* [EXERCISE]:
Provide the number of lines below that include "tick", without any other words.

(Recorded data)

+ + +

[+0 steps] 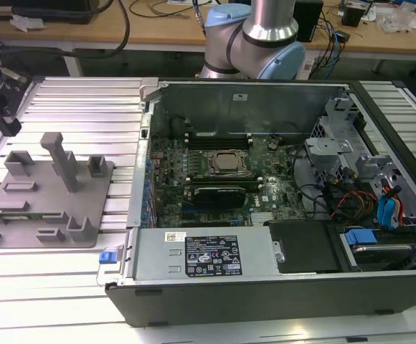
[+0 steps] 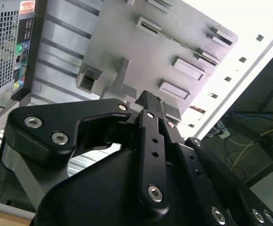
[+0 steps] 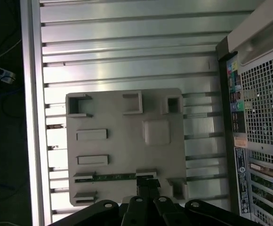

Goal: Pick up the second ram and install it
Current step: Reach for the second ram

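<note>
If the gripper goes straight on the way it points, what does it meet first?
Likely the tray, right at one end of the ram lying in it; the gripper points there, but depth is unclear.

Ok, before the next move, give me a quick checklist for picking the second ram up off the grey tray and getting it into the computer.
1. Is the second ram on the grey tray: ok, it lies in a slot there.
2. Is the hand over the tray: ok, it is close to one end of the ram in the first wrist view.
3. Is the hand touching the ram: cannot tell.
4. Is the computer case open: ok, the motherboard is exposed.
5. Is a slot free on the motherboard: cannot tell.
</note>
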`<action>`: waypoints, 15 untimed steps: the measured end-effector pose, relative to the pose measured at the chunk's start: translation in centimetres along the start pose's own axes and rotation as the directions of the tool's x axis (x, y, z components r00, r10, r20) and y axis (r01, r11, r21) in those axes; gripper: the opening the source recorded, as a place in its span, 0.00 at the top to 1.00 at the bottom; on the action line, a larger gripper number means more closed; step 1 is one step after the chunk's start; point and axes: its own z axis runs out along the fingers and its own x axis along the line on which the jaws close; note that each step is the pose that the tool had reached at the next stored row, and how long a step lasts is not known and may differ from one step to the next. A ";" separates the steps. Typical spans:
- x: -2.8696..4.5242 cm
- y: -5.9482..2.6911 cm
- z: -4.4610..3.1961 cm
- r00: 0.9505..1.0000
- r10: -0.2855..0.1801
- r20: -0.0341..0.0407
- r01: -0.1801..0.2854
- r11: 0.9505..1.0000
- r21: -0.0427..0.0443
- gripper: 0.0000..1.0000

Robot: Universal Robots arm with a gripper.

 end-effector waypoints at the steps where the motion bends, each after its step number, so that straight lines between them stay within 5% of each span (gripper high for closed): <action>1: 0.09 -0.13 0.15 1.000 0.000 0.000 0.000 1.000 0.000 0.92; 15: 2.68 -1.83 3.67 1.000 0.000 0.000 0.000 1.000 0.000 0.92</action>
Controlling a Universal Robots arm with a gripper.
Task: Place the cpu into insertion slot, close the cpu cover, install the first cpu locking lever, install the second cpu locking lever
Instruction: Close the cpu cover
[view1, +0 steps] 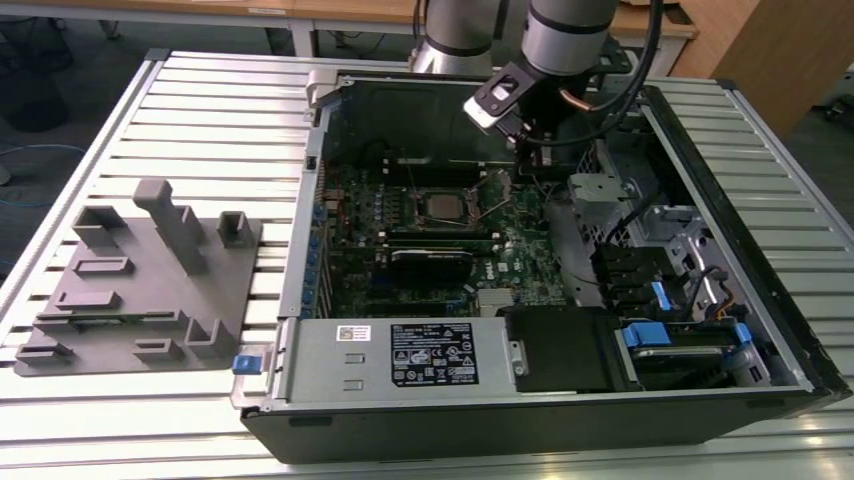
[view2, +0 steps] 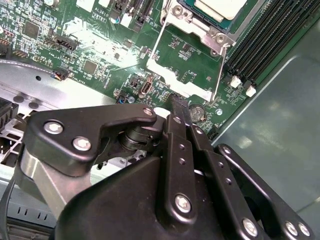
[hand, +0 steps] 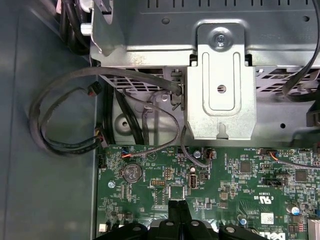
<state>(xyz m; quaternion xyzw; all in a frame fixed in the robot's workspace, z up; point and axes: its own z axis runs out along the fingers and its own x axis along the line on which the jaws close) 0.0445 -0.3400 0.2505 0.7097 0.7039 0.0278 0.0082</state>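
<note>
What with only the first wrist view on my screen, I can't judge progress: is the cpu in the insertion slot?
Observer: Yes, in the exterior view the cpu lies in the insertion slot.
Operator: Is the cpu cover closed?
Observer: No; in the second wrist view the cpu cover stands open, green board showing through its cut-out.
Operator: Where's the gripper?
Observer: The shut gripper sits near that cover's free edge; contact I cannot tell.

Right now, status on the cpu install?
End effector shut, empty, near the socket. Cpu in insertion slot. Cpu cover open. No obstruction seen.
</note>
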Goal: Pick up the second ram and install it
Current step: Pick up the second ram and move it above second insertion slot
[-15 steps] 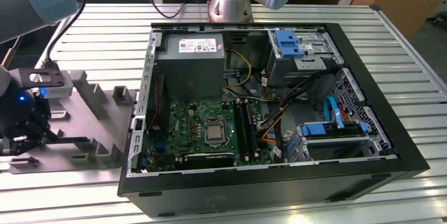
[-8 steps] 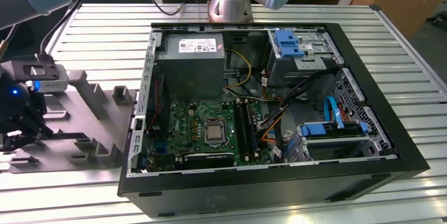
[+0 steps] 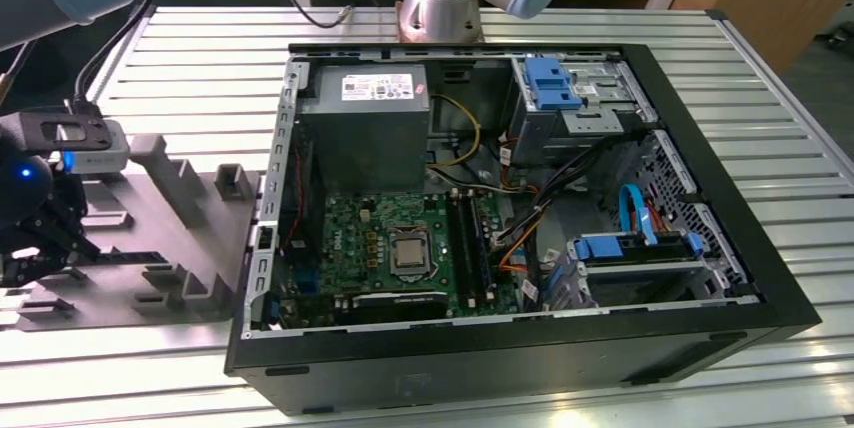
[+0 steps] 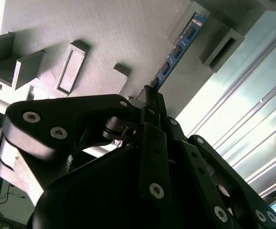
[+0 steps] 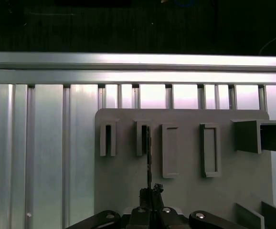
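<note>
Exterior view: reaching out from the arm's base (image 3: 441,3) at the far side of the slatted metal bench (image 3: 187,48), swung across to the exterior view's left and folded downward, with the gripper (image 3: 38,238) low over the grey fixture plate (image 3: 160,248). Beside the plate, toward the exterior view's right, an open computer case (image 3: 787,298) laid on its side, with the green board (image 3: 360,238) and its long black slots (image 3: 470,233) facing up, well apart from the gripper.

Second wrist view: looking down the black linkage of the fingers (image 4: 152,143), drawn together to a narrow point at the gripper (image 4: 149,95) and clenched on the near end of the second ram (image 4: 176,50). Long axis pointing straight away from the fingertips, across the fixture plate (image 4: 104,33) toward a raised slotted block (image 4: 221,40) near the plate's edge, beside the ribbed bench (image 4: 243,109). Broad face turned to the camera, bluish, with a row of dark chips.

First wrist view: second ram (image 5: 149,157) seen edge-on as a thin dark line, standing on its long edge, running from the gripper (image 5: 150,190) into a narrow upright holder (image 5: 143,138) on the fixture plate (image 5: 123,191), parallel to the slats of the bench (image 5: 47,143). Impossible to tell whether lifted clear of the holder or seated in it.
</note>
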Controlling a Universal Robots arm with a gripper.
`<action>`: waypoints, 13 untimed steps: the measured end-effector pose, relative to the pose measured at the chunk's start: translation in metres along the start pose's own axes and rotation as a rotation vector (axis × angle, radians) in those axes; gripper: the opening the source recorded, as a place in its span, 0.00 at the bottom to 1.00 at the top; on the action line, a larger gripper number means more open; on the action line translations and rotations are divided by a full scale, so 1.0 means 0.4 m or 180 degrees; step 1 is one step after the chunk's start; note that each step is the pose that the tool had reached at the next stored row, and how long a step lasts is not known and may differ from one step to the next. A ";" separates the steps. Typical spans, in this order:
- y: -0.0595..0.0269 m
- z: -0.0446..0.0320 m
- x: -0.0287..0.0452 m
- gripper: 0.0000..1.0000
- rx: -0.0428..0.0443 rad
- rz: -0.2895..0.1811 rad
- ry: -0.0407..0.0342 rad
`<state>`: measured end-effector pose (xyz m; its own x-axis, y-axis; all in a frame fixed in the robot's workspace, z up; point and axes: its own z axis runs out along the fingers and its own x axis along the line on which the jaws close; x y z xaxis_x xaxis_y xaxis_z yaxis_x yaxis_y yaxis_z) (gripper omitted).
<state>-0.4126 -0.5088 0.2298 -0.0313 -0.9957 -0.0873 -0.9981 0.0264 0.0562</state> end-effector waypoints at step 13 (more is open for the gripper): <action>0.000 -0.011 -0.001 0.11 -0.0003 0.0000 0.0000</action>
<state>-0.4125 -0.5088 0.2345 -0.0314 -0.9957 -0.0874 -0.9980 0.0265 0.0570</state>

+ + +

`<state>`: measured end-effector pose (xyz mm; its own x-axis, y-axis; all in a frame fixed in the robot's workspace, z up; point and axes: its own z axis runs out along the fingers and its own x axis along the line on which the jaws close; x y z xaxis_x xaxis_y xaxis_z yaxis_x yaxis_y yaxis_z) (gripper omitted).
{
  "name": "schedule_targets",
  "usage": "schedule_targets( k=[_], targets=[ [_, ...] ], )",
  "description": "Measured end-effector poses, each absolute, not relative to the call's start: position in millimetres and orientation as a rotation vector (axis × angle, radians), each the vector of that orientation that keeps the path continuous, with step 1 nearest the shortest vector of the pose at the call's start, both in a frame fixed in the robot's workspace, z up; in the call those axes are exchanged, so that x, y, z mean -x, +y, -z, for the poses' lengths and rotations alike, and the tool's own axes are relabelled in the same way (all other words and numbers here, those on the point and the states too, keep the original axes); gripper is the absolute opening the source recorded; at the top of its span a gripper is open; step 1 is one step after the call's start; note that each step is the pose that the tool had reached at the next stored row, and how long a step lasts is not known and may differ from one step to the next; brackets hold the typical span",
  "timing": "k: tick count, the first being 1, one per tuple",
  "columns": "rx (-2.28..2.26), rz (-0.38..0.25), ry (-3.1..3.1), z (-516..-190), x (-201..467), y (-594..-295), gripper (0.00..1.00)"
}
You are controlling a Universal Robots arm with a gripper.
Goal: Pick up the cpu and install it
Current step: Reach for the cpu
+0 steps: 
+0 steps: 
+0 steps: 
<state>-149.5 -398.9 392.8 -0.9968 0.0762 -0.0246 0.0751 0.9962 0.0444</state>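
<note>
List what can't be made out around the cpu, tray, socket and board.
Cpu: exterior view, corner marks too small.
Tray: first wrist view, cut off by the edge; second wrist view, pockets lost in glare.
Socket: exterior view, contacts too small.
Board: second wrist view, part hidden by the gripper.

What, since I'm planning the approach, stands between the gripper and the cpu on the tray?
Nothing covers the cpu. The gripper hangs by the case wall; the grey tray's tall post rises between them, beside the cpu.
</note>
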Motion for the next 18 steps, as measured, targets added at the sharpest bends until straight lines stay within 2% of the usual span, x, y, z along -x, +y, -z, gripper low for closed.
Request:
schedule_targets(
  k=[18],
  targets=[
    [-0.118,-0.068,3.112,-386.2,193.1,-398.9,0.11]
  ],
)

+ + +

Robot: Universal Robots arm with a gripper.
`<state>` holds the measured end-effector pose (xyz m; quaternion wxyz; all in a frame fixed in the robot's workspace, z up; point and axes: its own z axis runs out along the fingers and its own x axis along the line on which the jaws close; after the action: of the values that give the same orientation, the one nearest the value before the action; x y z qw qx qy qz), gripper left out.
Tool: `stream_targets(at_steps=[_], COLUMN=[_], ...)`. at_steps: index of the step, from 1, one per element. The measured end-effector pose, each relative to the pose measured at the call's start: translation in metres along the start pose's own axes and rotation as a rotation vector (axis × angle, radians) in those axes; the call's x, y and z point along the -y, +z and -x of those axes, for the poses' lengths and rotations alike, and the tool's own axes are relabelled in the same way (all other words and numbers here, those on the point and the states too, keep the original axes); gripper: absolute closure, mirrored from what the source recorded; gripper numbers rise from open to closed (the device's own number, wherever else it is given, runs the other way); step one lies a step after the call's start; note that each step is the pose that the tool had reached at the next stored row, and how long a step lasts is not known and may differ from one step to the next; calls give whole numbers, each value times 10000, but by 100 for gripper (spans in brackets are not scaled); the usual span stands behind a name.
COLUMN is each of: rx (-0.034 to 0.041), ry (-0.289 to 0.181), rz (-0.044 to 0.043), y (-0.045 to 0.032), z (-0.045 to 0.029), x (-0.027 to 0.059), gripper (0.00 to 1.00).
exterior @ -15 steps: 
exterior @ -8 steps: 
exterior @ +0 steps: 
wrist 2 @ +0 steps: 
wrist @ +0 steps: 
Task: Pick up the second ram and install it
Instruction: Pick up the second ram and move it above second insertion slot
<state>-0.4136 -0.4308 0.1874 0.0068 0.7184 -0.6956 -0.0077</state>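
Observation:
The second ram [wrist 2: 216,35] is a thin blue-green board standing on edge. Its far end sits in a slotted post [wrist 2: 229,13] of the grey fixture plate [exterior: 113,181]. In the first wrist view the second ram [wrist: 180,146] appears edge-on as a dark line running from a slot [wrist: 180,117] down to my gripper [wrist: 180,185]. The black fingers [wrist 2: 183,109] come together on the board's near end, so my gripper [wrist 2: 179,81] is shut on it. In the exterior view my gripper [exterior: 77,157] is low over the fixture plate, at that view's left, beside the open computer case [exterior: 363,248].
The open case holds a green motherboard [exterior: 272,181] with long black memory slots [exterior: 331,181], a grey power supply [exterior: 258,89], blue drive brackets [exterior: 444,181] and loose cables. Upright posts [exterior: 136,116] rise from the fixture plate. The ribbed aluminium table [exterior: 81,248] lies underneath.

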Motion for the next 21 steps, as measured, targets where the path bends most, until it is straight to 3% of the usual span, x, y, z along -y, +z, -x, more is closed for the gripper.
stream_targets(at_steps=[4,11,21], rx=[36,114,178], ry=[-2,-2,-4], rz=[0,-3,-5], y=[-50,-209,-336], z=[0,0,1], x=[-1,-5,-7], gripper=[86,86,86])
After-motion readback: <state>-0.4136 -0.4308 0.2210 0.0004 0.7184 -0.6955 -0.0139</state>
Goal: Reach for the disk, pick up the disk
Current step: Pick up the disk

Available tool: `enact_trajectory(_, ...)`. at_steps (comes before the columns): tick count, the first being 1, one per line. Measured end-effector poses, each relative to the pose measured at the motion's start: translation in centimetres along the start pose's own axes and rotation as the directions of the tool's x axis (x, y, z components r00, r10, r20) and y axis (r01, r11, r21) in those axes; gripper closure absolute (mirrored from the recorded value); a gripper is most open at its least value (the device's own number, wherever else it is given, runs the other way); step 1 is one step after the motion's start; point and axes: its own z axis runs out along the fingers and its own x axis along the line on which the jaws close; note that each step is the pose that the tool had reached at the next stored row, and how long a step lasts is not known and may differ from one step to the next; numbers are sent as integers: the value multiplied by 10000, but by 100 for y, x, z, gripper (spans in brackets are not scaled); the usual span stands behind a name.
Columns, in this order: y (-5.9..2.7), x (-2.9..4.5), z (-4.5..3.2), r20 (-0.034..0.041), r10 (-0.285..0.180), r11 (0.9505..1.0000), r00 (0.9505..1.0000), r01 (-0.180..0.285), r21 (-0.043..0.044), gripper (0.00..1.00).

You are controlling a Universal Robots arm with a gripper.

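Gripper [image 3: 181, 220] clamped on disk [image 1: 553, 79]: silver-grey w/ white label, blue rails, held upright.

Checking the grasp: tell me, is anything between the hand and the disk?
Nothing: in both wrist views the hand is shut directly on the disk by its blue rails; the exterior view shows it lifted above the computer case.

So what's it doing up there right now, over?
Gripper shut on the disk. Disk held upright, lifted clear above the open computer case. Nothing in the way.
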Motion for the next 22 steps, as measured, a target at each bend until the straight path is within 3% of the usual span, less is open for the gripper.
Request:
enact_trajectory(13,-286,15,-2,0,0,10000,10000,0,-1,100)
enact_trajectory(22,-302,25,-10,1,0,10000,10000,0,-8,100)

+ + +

* [YOUR RESPONSE]:
2